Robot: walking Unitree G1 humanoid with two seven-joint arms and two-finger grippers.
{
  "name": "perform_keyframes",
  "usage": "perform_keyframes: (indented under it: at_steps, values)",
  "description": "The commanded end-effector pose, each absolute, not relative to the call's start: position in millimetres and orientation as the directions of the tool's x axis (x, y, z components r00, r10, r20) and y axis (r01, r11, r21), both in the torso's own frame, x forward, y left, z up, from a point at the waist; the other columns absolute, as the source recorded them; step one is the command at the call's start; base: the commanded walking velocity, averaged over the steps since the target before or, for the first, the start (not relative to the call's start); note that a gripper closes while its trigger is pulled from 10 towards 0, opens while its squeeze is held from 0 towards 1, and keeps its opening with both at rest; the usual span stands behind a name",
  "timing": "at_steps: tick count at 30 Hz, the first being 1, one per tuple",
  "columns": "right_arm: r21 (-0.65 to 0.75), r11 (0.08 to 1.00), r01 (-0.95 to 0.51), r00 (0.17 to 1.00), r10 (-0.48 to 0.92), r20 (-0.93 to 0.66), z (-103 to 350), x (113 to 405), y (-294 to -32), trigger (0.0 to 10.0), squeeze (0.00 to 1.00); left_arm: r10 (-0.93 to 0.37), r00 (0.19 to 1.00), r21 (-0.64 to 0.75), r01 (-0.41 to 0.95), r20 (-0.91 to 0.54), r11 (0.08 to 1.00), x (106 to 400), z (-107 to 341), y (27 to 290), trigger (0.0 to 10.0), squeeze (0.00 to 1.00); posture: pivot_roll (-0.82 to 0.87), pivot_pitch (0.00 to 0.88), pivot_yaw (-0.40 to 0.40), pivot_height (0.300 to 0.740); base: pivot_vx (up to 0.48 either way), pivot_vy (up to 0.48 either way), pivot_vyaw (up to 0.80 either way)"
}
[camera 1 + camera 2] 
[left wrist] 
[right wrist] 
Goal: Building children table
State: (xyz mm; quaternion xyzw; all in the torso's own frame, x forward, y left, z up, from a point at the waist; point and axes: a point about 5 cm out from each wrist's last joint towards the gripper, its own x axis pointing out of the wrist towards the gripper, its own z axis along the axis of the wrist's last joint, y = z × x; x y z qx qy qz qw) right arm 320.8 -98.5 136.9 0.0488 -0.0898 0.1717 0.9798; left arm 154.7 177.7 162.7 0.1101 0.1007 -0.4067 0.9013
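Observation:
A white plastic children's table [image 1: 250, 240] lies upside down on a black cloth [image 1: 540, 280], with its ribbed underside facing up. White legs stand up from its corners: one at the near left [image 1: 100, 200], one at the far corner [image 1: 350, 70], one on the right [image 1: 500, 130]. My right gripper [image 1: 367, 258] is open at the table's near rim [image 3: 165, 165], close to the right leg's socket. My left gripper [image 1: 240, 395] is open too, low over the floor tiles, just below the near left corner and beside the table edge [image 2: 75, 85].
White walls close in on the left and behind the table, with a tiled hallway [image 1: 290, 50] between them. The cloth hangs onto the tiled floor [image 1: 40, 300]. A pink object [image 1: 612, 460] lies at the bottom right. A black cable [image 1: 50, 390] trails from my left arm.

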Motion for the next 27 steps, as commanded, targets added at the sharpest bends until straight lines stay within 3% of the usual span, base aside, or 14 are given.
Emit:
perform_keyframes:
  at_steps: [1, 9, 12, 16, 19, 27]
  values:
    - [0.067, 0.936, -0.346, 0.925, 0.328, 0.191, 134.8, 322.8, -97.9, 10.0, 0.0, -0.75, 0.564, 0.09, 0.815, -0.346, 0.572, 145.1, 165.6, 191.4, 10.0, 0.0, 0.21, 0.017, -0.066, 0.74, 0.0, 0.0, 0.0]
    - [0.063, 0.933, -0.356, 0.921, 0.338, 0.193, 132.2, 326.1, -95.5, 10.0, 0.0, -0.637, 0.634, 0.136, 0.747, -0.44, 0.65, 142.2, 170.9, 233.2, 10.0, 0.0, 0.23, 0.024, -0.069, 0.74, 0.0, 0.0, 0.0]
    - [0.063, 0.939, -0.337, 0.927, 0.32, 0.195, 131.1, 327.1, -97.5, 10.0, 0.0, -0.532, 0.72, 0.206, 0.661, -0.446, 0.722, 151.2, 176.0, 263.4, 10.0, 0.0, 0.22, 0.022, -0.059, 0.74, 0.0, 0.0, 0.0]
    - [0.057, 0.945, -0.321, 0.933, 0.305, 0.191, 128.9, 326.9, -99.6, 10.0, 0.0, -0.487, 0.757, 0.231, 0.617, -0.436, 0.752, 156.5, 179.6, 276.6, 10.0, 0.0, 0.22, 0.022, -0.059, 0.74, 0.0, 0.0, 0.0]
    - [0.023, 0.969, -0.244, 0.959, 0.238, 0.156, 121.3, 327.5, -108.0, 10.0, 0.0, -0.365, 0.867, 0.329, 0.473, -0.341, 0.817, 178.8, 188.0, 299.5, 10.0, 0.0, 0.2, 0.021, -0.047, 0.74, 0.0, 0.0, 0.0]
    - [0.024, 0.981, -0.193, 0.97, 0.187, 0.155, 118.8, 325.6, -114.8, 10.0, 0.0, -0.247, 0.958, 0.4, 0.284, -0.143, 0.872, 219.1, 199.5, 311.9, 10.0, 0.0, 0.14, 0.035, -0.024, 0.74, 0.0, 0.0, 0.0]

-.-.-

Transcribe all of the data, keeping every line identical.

Robot: walking Unitree G1 humanoid with two seven-joint arms and two-finger grippers.
{
  "name": "perform_keyframes",
  "usage": "perform_keyframes: (indented under it: at_steps, values)",
  "description": "The commanded end-effector pose, each absolute, not relative to the call's start: position in millimetres and orientation as the directions of the tool's x axis (x, y, z components r00, r10, r20) and y axis (r01, r11, r21), both in the torso's own frame, x forward, y left, z up, from a point at the waist; the other columns absolute, as the source recorded them; step one is the command at the call's start; base: the commanded walking velocity, averaged over the steps since the target before or, for the first, the start (not relative to the call's start); note that a gripper closes while its trigger is pulled from 10 towards 0, opens while its squeeze is held from 0 towards 1, and keeps its opening with both at rest; the usual span stands behind a name",
  "timing": "at_steps: tick count at 30 Hz, the first being 1, one per tuple",
  "columns": "right_arm: r21 (-0.65 to 0.75), r11 (0.08 to 1.00), r01 (-0.95 to 0.51), r00 (0.17 to 1.00), r10 (-0.48 to 0.92), r20 (-0.93 to 0.66), z (-103 to 350), x (113 to 405), y (-294 to -32), trigger (0.0 to 10.0), squeeze (0.00 to 1.00); left_arm: r10 (-0.93 to 0.37), r00 (0.19 to 1.00), r21 (-0.64 to 0.75), r01 (-0.41 to 0.95), r20 (-0.91 to 0.54), r11 (0.08 to 1.00), x (106 to 400), z (-107 to 341), y (27 to 290), trigger (0.0 to 10.0), squeeze (0.00 to 1.00); posture: pivot_roll (-0.82 to 0.87), pivot_pitch (0.00 to 0.88), pivot_yaw (-0.40 to 0.40), pivot_height (0.300 to 0.740); base: pivot_vx (up to 0.48 either way), pivot_vy (up to 0.48 either way), pivot_vyaw (up to 0.80 either way)"
}
[camera 1 + camera 2] 
[left wrist] 
[right wrist] 
Goal: Building children table
State: (xyz mm; quaternion xyzw; all in the torso's own frame, x forward, y left, z up, from a point at the waist; point and axes: a point about 5 cm out from each wrist's last joint towards the gripper, its own x axis pointing out of the wrist towards the gripper, its own z axis along the axis of the wrist's last joint, y = z × x; x y z qx qy qz qw) right arm 320.8 -98.5 136.9 0.0488 -0.0898 0.1717 0.9798; left arm 154.7 177.7 162.7 0.1101 0.1007 -0.4067 0.9013
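Observation:
A white plastic children's table [image 1: 250, 240] lies upside down on a black cloth [image 1: 540, 280], with its ribbed underside facing up. White legs stand up from its corners: one at the near left [image 1: 100, 200], one at the far corner [image 1: 350, 70], one on the right [image 1: 500, 130]. My right gripper [image 1: 367, 258] is open at the table's near rim [image 3: 165, 165], close to the right leg's socket. My left gripper [image 1: 240, 395] is open too, low over the floor tiles, just below the near left corner and beside the table edge [image 2: 75, 85].
White walls close in on the left and behind the table, with a tiled hallway [image 1: 290, 50] between them. The cloth hangs onto the tiled floor [image 1: 40, 300]. A pink object [image 1: 612, 460] lies at the bottom right. A black cable [image 1: 50, 390] trails from my left arm.
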
Motion for the next 27 steps, as commanded, targets added at the sharpest bends until straight lines stay within 3% of the usual span, base aside, or 14 are given.
Emit:
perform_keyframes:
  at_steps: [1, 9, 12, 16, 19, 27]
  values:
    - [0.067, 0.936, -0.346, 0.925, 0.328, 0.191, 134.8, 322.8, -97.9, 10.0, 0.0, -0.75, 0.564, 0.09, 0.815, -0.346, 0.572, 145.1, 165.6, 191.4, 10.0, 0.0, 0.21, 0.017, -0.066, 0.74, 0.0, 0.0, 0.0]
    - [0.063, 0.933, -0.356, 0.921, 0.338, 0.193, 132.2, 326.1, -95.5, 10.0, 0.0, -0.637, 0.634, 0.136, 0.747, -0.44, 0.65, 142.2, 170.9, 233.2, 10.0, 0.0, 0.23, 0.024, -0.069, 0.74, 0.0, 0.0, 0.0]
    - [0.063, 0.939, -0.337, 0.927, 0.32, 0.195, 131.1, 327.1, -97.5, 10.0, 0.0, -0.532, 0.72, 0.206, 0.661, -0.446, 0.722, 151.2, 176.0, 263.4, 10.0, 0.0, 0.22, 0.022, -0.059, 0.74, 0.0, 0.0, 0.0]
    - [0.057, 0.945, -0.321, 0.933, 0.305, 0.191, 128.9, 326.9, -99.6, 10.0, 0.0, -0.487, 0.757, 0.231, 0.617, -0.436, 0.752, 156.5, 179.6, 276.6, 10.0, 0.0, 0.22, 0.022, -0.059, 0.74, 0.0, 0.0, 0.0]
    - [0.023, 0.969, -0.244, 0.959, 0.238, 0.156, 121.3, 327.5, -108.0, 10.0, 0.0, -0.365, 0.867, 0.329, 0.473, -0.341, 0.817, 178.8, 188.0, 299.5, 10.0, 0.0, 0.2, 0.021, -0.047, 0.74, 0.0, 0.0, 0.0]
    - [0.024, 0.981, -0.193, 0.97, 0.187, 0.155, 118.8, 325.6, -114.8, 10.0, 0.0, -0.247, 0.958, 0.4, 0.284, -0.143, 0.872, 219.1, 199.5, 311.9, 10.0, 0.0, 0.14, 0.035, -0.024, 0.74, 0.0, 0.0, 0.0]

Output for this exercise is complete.